Pfsense password richness
-
This pfsense doc https://doc.pfsense.org/index.php/2.3_New_Features_and_Changes#Authentication presents a glimpse into the possible length and set of characters that can be used for a pfsense password since the move to using bcrypt. Yet it is quite vague.
This post https://forum.pfsense.org/index.php?topic=122845.0 suggests that the pfsense "input" field for password management may have "significantly reduced" the richness of our passwords.
bcrypt is reasonably described here https://en.wikipedia.org/wiki/Bcrypt. This is somewhat confusing since the algorithm is said to accommodate 72 characters for the input but later states a 56-char limit including the null terminator for the string leaving 55 usable.
To that end, please tell us
-
what is the maximum characters one can use in a pfsense password?
-
what are the set of characters one can use in the password?
-
have you crippled the richness by preventing special characters and if so can we get this back?
Bottom line- passwords should be long and rich! And that means special characters supported as well as both case alphas and numbers.
Ironically, I used a 24-character password with upper and lower case, numbers and special chars for this forum's user password…
thanks
oldunixguy -
-
The implementation of bcrypt on FreeBSD/pfSense has a 72-char limit: https://forum.pfsense.org/index.php?topic=129500.msg714274#msg714274
As for them being "rich", NIST now disagrees. They no longer recommend forced complexity requirements.

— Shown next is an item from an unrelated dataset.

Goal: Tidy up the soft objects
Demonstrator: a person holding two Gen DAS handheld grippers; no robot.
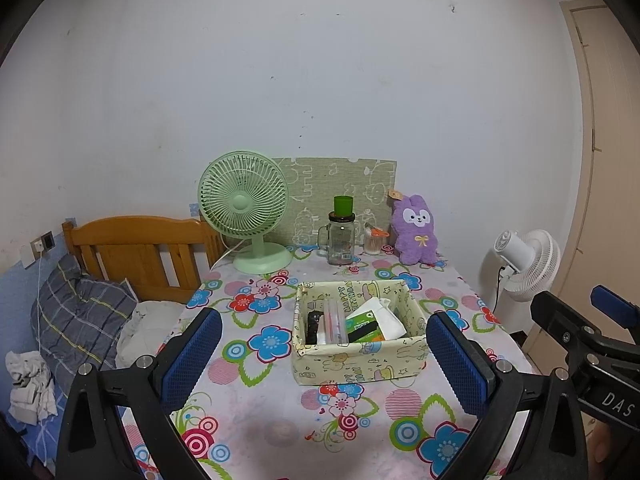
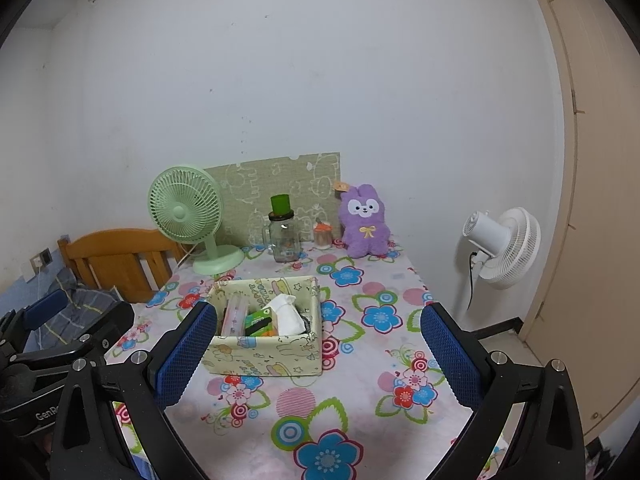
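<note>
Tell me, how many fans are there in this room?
2. A green desk fan stands at the table's back left corner, beside the glass jar. A white pedestal fan stands on the floor to the right of the table, near the door. Others could be out of view.

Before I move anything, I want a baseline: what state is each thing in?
Left tongs: open, empty.
Right tongs: open, empty.
Purple plush rabbit: upright against the wall board.
Fabric box: open-topped, partly filled.
Tissue pack: inside the box, tilted.
Glass jar: upright, green cup on top.
Green desk fan: upright; running or not, cannot tell.
</note>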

https://www.grahamcluley.com/new-nist-guidelines-do-away-with-periodic-password-changes/
As far as I can see, in the code there are no character limitations, but see above, re: complexity requirements
And not that it really matters, but XKCD also disagrees with "rich" passwords.
-
I disagree. I dont use words with substituted lookalike characters with 1 or l or o or 0 etc. this is easily guessed.
I use truly randomized characters and have to write them on a crib sheet I keep in the safe and an offline usb stick. these have very high entropy. Also sufficiently long phrases are good bu they mut be long.there are new standards that address login names and passwords found here that are quite useful.
https://nakedsecurity.sophos.com/2016/08/18/nists-new-password-rules-what-you-need-to-know/
https://auth0.com/blog/dont-pass-on-the-new-nist-password-guidelines/
https://www.slideshare.net/jim_fenton/toward-better-password-requirements
https://pages.nist.gov/800-63-3/
thanks
oldunixguy -
there are new standards that address login names and passwords found here that are quite useful.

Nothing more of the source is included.